● INSTRUCTIONS TO FOLLOW: Copy out the data in full, keeping each line exactly as it reads.

● MATERIAL SUPPLIED:

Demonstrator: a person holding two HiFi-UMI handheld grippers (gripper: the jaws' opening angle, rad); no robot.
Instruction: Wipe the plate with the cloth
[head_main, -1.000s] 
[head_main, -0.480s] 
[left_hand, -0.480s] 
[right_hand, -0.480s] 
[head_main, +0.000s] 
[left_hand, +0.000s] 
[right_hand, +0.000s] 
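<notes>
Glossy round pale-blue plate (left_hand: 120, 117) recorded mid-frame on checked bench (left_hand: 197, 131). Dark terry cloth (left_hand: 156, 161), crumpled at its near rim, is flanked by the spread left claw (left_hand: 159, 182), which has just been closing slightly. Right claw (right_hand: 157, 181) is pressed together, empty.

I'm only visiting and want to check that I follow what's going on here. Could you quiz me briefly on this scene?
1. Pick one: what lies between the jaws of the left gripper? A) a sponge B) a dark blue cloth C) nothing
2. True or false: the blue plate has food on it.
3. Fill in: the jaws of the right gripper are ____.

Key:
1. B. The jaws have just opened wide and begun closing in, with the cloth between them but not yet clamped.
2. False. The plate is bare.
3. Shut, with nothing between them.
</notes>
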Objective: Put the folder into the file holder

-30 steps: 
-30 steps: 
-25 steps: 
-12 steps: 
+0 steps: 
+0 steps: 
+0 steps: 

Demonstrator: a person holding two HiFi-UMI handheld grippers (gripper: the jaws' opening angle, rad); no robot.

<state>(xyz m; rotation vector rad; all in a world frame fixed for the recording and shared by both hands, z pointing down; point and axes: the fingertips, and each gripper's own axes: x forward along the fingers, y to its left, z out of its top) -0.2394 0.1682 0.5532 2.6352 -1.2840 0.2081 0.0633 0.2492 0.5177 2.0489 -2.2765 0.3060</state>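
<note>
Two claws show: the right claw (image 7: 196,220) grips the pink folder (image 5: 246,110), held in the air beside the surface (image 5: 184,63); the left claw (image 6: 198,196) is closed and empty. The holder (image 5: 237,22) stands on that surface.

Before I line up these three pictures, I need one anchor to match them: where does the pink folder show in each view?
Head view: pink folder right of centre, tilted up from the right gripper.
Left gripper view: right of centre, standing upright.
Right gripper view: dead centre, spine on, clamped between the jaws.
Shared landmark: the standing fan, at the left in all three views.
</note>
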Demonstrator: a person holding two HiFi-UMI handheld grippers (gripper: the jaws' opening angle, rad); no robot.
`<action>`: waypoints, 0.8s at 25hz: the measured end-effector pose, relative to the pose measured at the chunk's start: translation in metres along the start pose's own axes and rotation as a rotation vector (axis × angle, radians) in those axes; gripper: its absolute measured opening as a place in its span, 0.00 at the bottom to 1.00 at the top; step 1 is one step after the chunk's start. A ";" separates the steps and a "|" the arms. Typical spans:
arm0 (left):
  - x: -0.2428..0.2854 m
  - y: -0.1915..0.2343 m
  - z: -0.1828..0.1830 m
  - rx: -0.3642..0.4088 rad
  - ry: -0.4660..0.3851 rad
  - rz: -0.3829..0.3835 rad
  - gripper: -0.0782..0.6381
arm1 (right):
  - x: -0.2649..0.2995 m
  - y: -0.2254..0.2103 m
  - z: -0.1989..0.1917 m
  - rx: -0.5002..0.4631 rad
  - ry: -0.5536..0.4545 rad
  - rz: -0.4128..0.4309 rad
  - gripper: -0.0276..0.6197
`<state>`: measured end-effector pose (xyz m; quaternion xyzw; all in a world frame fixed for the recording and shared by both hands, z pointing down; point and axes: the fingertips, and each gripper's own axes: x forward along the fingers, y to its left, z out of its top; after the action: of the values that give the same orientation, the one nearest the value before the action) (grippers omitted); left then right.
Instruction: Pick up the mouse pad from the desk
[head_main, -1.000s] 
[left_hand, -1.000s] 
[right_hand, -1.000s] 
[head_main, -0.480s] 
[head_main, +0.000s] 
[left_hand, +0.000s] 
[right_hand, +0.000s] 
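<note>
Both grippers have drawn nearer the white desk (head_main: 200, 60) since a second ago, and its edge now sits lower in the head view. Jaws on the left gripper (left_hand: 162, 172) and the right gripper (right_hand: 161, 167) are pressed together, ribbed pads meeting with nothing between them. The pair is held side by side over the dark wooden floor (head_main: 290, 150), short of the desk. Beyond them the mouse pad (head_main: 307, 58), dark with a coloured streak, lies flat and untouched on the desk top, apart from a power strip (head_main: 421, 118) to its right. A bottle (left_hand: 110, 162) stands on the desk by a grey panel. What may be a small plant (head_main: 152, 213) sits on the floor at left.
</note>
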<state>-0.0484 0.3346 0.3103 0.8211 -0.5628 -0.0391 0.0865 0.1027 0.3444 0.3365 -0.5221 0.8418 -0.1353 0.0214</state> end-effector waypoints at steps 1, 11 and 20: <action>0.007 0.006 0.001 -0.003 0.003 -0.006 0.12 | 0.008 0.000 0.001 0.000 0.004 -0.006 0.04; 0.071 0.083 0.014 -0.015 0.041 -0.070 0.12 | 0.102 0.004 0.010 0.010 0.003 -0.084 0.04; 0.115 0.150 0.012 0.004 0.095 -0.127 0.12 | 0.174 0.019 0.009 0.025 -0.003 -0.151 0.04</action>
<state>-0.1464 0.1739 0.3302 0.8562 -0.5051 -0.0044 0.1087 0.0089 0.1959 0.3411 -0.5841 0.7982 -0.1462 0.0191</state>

● ANSWER SECTION:
Demonstrator: a person holding two HiFi-UMI handheld grippers (gripper: the jaws' opening angle, rad); no robot.
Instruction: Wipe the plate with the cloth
[head_main, -1.000s] 
[head_main, -0.480s] 
[left_hand, -0.480s] 
[right_hand, -0.480s] 
[head_main, +0.000s] 
[left_hand, +0.000s] 
[right_hand, +0.000s] 
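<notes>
Glossy round pale-blue plate (left_hand: 120, 117) recorded mid-frame on checked bench (left_hand: 197, 131). Dark terry cloth (left_hand: 156, 161), crumpled at its near rim, is flanked by the spread left claw (left_hand: 159, 182), which has just been closing slightly. Right claw (right_hand: 157, 181) is pressed together, empty.

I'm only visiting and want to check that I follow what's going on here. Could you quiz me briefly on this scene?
1. Pick one: what lies between the jaws of the left gripper? A) a sponge B) a dark blue cloth C) nothing
2. True or false: the blue plate has food on it.
3. Fill in: the jaws of the right gripper are ____.

Key:
1. B. The jaws have just opened wide and begun closing in, with the cloth between them but not yet clamped.
2. False. The plate is bare.
3. Shut, with nothing between them.
</notes>
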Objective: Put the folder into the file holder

-30 steps: 
-30 steps: 
-25 steps: 
-12 steps: 
+0 steps: 
+0 steps: 
+0 steps: 

Demonstrator: a person holding two HiFi-UMI handheld grippers (gripper: the jaws' opening angle, rad); no robot.

<state>(xyz m; rotation vector rad; all in a world frame fixed for the recording and shared by both hands, z pointing down; point and axes: the fingertips, and each gripper's own axes: x forward along the fingers, y to its left, z out of its top) -0.2394 0.1682 0.5532 2.6352 -1.2840 0.2081 0.0633 0.2492 0.5177 2.0489 -2.2765 0.3060</state>
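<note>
Two claws show: the right claw (image 7: 196,220) grips the pink folder (image 5: 246,110), held in the air beside the surface (image 5: 184,63); the left claw (image 6: 198,196) is closed and empty. The holder (image 5: 237,22) stands on that surface.

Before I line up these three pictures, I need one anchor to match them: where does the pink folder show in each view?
Head view: pink folder right of centre, tilted up from the right gripper.
Left gripper view: right of centre, standing upright.
Right gripper view: dead centre, spine on, clamped between the jaws.
Shared landmark: the standing fan, at the left in all three views.
</note>
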Demonstrator: a person holding two HiFi-UMI handheld grippers (gripper: the jaws' opening angle, rad); no robot.
`<action>`: waypoints, 0.8s at 25hz: the measured end-effector pose, relative to the pose measured at the chunk's start: translation in metres along the start pose's own axes and rotation as a rotation vector (axis × angle, radians) in those axes; gripper: its absolute measured opening as a place in its span, 0.00 at the bottom to 1.00 at the top; step 1 is one step after the chunk's start. A ";" separates the steps and a "|" the arms. Typical spans:
arm0 (left):
  - x: -0.2428..0.2854 m
  - y: -0.1915..0.2343 m
  - z: -0.1828..0.1830 m
  - rx: -0.3642..0.4088 rad
  - ry: -0.4660..0.3851 rad
  - rz: -0.3829..0.3835 rad
  - gripper: -0.0782..0.6381
arm1 (right):
  - x: -0.2649..0.2995 m
  - y: -0.2254..0.2103 m
  - z: -0.1989..0.1917 m
  - rx: -0.5002..0.4631 rad
  - ry: -0.5536..0.4545 rad
  - rz: -0.4128..0.4309 rad
  - gripper: -0.0276..0.6197
`<state>`: measured end-effector pose (xyz m; quaternion xyzw; all in a world frame fixed for the recording and shared by both hands, z pointing down; point and axes: the fingertips, and each gripper's own axes: x forward along the fingers, y to its left, z out of its top; after the action: of the values that give the same orientation, the one nearest the value before the action) (grippers omitted); left then right.
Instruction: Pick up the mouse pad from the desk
[head_main, -1.000s] 
[left_hand, -1.000s] 
[right_hand, -1.000s] 
[head_main, -0.480s] 
[head_main, +0.000s] 
[left_hand, +0.000s] 
[right_hand, +0.000s] 
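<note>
Both grippers have drawn nearer the white desk (head_main: 200, 60) since a second ago, and its edge now sits lower in the head view. Jaws on the left gripper (left_hand: 162, 172) and the right gripper (right_hand: 161, 167) are pressed together, ribbed pads meeting with nothing between them. The pair is held side by side over the dark wooden floor (head_main: 290, 150), short of the desk. Beyond them the mouse pad (head_main: 307, 58), dark with a coloured streak, lies flat and untouched on the desk top, apart from a power strip (head_main: 421, 118) to its right. A bottle (left_hand: 110, 162) stands on the desk by a grey panel. What may be a small plant (head_main: 152, 213) sits on the floor at left.
</note>
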<state>-0.0484 0.3346 0.3103 0.8211 -0.5628 -0.0391 0.0865 0.1027 0.3444 0.3365 -0.5221 0.8418 -0.1353 0.0214</state> end-effector waypoints at steps 1, 11 and 20: <action>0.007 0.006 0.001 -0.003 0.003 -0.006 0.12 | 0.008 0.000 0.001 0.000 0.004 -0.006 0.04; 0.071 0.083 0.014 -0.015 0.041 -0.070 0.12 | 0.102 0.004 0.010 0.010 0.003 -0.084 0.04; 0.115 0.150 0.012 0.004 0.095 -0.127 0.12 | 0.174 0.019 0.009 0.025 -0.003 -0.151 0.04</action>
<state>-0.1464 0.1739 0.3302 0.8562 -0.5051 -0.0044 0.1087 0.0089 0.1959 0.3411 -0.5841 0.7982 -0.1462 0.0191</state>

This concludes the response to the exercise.